(EXERCISE INPUT)
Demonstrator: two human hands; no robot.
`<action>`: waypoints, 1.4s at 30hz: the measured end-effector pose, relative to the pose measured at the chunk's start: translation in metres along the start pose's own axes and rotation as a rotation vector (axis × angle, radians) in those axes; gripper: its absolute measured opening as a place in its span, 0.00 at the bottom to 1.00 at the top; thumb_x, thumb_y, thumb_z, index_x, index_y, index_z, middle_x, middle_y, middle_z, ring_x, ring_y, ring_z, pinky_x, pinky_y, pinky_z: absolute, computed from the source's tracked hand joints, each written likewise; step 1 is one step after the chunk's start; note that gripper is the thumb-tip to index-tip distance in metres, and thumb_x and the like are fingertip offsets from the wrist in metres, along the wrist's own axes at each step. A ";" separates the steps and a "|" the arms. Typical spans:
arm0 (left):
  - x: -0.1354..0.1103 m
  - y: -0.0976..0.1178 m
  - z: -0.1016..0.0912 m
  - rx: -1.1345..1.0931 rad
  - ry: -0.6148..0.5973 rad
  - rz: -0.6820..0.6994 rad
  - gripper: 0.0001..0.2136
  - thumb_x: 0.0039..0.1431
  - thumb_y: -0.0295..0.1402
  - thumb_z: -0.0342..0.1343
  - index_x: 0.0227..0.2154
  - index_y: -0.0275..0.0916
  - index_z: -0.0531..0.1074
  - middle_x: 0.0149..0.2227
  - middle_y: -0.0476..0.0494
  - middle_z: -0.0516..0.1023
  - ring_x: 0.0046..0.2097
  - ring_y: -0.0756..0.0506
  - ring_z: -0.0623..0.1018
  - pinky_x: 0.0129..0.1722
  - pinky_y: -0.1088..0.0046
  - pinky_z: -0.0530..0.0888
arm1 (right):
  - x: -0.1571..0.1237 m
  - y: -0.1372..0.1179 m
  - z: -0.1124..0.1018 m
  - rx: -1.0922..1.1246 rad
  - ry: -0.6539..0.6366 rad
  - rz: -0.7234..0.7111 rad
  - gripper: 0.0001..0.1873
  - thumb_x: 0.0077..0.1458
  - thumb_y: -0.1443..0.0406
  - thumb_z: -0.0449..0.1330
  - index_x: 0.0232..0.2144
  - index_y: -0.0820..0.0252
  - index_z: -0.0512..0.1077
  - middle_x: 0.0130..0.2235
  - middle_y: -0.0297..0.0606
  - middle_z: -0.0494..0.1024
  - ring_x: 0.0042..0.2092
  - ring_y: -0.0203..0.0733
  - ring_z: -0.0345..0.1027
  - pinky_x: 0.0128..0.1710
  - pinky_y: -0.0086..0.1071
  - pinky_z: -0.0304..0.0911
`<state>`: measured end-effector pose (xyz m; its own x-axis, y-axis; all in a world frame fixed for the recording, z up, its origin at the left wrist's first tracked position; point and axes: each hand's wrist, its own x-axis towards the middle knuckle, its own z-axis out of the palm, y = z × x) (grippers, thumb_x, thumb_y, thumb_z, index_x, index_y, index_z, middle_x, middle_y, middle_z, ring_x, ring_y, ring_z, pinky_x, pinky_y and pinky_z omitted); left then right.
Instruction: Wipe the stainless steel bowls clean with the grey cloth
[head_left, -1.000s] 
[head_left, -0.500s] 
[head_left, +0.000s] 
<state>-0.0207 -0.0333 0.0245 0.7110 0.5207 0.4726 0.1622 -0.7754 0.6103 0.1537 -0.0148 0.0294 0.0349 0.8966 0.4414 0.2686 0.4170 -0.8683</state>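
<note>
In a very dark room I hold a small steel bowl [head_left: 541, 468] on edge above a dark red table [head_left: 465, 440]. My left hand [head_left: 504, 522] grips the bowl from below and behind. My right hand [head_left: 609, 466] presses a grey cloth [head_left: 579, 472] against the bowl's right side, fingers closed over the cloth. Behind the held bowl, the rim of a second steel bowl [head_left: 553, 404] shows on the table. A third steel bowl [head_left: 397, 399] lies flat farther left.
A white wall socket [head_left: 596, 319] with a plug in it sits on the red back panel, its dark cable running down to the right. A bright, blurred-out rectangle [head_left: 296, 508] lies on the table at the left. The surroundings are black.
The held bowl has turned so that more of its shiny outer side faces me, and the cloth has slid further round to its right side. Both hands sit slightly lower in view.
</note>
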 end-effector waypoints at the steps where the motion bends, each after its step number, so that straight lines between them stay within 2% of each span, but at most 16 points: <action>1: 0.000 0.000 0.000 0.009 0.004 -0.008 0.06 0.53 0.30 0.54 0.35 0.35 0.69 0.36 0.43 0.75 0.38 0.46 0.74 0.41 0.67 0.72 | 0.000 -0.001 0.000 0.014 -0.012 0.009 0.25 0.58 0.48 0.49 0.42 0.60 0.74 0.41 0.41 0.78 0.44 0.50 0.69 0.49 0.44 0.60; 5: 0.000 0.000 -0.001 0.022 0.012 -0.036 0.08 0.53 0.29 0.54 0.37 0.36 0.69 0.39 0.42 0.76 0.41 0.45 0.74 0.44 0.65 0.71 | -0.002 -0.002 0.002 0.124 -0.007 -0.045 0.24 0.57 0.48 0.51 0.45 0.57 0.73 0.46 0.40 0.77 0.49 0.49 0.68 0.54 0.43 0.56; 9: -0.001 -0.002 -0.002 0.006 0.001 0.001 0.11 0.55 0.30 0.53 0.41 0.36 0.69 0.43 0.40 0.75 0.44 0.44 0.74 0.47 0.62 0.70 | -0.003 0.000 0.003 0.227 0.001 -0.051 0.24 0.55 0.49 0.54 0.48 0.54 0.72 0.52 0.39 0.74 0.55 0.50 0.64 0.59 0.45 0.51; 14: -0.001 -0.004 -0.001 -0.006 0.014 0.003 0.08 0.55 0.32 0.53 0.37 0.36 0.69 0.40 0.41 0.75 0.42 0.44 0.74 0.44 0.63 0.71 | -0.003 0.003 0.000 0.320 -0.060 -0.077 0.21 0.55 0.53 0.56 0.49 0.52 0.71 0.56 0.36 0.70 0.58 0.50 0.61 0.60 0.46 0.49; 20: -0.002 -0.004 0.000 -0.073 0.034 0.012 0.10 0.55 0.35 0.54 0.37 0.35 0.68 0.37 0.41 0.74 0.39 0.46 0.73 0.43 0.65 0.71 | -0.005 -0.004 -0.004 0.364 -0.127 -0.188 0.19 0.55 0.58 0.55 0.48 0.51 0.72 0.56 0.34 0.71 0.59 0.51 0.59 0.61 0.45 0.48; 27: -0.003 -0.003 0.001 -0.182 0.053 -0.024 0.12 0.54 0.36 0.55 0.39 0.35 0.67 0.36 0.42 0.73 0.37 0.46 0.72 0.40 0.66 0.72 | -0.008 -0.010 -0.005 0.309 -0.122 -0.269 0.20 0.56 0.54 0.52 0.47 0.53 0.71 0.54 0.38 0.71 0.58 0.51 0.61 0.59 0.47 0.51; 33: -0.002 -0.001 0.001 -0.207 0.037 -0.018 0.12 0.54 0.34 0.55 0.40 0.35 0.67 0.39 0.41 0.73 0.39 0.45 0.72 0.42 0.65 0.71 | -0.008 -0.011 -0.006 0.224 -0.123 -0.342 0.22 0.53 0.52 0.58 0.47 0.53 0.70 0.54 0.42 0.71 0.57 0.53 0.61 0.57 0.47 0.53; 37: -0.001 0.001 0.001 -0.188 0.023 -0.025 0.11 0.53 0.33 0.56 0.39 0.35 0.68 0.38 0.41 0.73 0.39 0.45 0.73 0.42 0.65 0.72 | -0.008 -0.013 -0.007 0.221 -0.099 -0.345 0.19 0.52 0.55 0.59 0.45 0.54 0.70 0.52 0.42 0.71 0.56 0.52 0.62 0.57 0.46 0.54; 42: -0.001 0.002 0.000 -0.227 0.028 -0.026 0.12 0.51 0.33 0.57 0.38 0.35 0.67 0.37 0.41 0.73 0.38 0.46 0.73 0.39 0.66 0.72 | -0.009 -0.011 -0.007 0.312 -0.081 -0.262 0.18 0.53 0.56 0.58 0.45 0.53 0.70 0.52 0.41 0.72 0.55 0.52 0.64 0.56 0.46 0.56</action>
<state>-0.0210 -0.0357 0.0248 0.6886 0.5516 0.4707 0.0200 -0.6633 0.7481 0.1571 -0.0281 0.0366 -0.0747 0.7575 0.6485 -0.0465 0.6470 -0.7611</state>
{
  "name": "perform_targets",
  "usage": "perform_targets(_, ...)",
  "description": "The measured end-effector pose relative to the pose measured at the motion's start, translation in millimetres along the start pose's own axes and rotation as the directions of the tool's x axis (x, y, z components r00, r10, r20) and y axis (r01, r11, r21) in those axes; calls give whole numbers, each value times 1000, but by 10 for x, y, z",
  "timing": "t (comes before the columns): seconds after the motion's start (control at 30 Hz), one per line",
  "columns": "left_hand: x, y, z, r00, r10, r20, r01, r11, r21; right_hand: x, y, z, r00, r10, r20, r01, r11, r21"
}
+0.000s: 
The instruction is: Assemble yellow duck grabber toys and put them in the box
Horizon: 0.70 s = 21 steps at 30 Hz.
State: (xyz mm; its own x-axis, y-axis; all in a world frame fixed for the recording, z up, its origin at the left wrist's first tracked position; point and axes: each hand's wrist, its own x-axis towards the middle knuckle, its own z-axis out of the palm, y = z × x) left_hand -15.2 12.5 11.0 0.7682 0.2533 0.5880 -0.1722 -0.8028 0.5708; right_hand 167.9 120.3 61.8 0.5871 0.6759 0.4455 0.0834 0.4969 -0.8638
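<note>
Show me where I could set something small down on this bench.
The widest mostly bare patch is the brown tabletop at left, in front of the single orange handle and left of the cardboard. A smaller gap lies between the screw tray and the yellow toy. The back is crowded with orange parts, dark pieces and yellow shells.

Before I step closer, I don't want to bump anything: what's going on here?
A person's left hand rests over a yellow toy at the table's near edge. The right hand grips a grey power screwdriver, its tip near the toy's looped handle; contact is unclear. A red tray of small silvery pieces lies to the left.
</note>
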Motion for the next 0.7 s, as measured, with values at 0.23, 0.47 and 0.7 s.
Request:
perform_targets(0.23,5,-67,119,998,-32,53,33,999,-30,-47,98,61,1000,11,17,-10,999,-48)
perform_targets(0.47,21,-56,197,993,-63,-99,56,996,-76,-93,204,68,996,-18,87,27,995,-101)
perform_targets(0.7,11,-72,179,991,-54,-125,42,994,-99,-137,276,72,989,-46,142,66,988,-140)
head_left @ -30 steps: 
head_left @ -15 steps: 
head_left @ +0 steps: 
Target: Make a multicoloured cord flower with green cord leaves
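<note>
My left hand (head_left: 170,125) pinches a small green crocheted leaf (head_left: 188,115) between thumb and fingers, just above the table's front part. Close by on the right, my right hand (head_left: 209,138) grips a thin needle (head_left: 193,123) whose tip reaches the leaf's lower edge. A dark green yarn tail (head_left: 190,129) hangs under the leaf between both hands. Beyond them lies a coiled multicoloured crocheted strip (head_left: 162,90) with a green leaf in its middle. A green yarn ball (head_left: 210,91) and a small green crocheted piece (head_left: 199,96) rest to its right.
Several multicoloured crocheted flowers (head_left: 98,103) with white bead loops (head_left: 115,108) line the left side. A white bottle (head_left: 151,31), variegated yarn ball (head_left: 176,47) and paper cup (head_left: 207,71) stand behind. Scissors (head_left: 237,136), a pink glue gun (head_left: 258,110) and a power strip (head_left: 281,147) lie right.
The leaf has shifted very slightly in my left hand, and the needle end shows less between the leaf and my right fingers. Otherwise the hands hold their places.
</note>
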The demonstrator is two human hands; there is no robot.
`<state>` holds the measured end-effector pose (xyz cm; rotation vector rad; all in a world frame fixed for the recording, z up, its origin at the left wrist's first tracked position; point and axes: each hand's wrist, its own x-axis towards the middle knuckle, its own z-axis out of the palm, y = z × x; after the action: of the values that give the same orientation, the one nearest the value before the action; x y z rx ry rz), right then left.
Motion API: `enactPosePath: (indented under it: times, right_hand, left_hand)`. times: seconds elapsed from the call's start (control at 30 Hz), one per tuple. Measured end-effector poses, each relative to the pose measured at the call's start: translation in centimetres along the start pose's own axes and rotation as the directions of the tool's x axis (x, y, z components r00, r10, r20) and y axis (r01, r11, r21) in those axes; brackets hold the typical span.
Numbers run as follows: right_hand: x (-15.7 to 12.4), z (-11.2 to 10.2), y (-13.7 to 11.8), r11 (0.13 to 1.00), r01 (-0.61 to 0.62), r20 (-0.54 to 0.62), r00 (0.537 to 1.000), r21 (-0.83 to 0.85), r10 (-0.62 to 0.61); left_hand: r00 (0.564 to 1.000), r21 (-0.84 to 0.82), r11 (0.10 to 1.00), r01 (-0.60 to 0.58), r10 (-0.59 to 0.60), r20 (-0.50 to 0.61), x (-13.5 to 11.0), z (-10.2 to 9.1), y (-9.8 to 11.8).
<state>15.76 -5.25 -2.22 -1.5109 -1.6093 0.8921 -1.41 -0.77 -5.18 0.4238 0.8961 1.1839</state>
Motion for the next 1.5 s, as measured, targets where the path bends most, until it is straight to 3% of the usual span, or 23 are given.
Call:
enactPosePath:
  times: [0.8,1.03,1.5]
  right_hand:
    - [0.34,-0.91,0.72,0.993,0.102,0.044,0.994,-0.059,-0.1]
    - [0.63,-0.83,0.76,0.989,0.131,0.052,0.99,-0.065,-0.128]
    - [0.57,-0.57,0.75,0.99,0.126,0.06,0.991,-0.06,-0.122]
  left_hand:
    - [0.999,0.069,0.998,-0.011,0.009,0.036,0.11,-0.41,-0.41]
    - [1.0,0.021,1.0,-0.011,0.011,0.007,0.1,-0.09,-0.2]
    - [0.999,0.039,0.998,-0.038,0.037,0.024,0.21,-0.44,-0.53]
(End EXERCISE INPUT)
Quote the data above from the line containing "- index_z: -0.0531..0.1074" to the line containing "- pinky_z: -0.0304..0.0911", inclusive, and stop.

### RESPONSE AREA
  - index_z: -0.0531..0.1074
  - middle_x: 0.0149..0.2227
  - middle_y: -0.0476..0.0494
  - middle_z: -0.0516..0.1023
  - ring_x: 0.0046..0.2097
  - ring_y: -0.0756..0.0506
  - ring_z: -0.0623..0.1018
  - pinky_x: 0.0129..0.1722
  - pinky_y: -0.1088..0.0046
  - pinky_z: -0.0530..0.0888
arm1 (right):
  - x: -0.1571..0.1237 m
  - y: -0.1372..0.1179 m
  - z: -0.1124..0.1018 m
  - rx: -1.0922..1.1246 rad
  - ry: -0.6539..0.6366 rad
  - rz: -0.7234..0.7111 rad
  - gripper: 0.0001..0.1873
  - thumb_x: 0.0077..0.1458
  - thumb_y: -0.1443..0.0406
  - thumb_z: -0.0449..0.1330
  - index_x: 0.0232..0.2144
  - index_y: -0.0820..0.0252
  - index_z: -0.0512..0.1077
  - middle_x: 0.0130..0.2235
  - middle_y: -0.0297..0.0606
  - middle_z: -0.0494..0.1024
  - ring_x: 0.0042..0.2092
  - ring_y: -0.0203..0.0733
  - ring_z: -0.0345..0.1027
  - pinky_x: 0.0128..0.1710
  - pinky_y: -0.0086..0.1071
  - pinky_z: -0.0304..0.0911

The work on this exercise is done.